Jour
N°87
Edmund
Hillary est un héros Néo Zélandais. Ce n’est pas le seul, on devrait citer
Ernest Rutherford bien sûr, mais aussi, selon un lecteur du Dominion Post,
Marshal Sir Keith Park, dont personne ne m’a jamais parlé et pourtant il fut
l’un deux principaux commandants des groupes d’aviation de la Bataille D’Angleterre.
Une victoire dans les cieux qui sauva l’Angleterre et
par là, permis la victoire contre le nazisme. La guerre toujours, la mémoire
collective Néo Zélandaise repose pour beaucoup sur les guerres, Guerres
mondiales mais aussi Guerres entre maori et Colon. Justement, durant ces
guerres, l’Angleterre se désengage, rapatrie ses troupes, contribuant ainsi à la création d’un fort sentiment national. Les guerres Maori,
comme on les nomme, contribuèrent aussi
à l’unité du pays, puisqu’il s’agissait d’une histoire commune,
Maori/Colons, une commune souffrance. Mais Hillary à une place unique dans le
cœur des Néozélandais, toutes les personnes que j’ai rencontrées ont quelque
chose à dire à son propos. Une anecdote lue et qu’ils aiment à développer, une
précision sur le moment exact de la
rencontre avec celle qui deviendra sa seconde femme, et une autre personne me
dira les circonstances qui ont fait que Hillary se décida à l’épouser Beaucoup
appréciait encore davantage que ses exploits, l’engagement qu’il a eut en
faveur des populations de l’Himalaya, au travers de son organisation : « himalayen
trust ». Ses funérailles auront lieu à Auckland mardi prochain, elles
seront nationales, bien que je ne sois pas Néozélandais, j’aurai moi aussi le
cœur serré. J’ai toujours su le nom de cet homme, depuis que j’ai vu la photo
de N.Tensing en haut de l’Everest, je devais avoir tout juste 11 ans, je n’ai
jamais oublié ni leurs noms ni la photo dont il me suffit de fermer les yeux
pour la revoir, ni cessé de rêver à l’exploit que les cinq syllabes de ce
prénom et de ce nom évoquent immédiatement. Est-ce de cette époque que date mon
attraction et mon attachement à tout ce qui touche à l’Himalaya ?

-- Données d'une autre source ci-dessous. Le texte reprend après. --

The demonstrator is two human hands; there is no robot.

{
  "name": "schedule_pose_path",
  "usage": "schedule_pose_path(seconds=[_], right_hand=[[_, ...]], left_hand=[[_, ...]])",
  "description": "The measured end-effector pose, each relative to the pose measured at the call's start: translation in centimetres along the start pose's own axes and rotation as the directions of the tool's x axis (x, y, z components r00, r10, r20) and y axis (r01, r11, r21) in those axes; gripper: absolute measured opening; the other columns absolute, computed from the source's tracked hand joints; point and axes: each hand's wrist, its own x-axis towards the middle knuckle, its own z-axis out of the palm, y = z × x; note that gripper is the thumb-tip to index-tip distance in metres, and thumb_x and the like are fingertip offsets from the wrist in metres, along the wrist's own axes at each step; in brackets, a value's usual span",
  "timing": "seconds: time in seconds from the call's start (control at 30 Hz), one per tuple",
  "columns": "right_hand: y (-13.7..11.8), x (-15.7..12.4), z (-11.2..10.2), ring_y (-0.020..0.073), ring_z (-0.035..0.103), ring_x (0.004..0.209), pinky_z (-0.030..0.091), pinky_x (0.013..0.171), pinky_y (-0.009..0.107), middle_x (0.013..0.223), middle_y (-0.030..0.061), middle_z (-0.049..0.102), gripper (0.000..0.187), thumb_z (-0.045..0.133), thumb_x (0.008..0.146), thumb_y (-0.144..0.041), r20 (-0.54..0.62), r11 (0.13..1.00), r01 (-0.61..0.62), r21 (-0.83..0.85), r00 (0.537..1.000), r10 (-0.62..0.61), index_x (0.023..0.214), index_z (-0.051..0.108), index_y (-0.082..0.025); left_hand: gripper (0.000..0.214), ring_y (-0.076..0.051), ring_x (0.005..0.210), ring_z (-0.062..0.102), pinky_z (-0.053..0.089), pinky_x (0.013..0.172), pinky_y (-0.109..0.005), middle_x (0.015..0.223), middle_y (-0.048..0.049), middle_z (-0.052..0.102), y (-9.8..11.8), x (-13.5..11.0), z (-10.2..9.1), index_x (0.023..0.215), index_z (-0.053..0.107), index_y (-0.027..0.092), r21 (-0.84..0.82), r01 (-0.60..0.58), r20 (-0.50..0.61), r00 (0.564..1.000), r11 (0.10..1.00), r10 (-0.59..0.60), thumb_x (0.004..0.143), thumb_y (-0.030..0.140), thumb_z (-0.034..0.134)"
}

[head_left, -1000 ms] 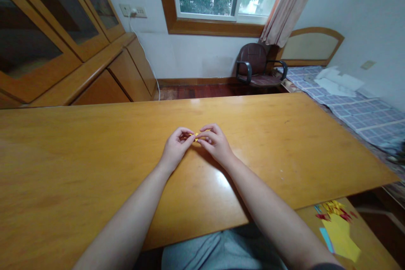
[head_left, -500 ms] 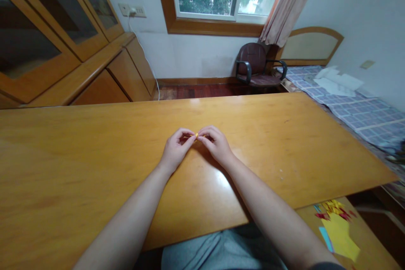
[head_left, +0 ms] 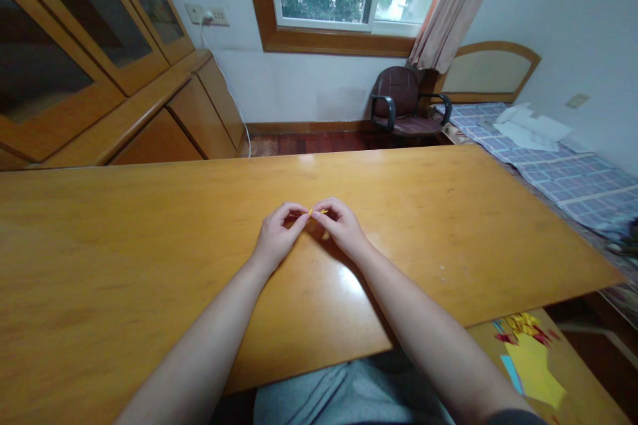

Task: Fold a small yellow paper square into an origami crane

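Between my fingertips is a thin yellow strip (head_left: 323, 211), probably paper, small and mostly covered by the fingers. My left hand (head_left: 280, 231) pinches it from the left, thumb against fingertips. From the right, my right hand (head_left: 341, 226) grips it in the same way, and a bit of yellow shows inside the curl of its fingers. The two hands' fingertips meet, or nearly so, just above the wooden table (head_left: 164, 265). Whether the strip is folded or knotted at the middle is too small to tell.
At lower right, a lower wooden surface (head_left: 593, 372) holds yellow paper sheets (head_left: 535, 368), a blue strip (head_left: 512, 374) and a pile of small yellow and red folded pieces (head_left: 523, 325). Beyond the table stand an office chair (head_left: 399, 96), a bed (head_left: 563, 179) and a cabinet (head_left: 149, 126).
More of the yellow strip shows within the right hand's curled fingers than before. Both hands stay in nearly the same place, with slight finger movement.
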Motion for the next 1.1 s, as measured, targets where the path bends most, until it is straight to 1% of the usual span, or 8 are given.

Peut-être, mais pas uniquement, depuis il y a eu d’autres lectures, d’autres
images, d’autres héros, tibétains, comme Chogyam Trungpa dont j’ai inclus
quelques extraits de sa biographie dans ma pièce :
« Kalachakra ». Nul doute qu’une grande partie de la population regardera
à la télévision la retransmission de ce moment important. Il faut envier ce
petit pays qui a pour héros un homme de paix, de courage et de dévouement.
« La presse et le publique ont créé
l’image d’un Edmund Hillary, héro et explorateur, qui n’existe tout simplement
pas ». C’est lui-même qui le dit et pourtant, dans les journaux ont
propose que le 29 mai devienne le « Hillary Day ». Davantage pour
promouvoir ce qu’il a fait par la suite en faveur des peuples de l’Himalaya, que
pour glorifier, par conséquent réduire, l’engagement de cet homme à repousser
les limites physiques, affirmer les valeurs de la ténacité et de l’effort, ce
qui, quoi qu’il en soit, serait déjà beaucoup.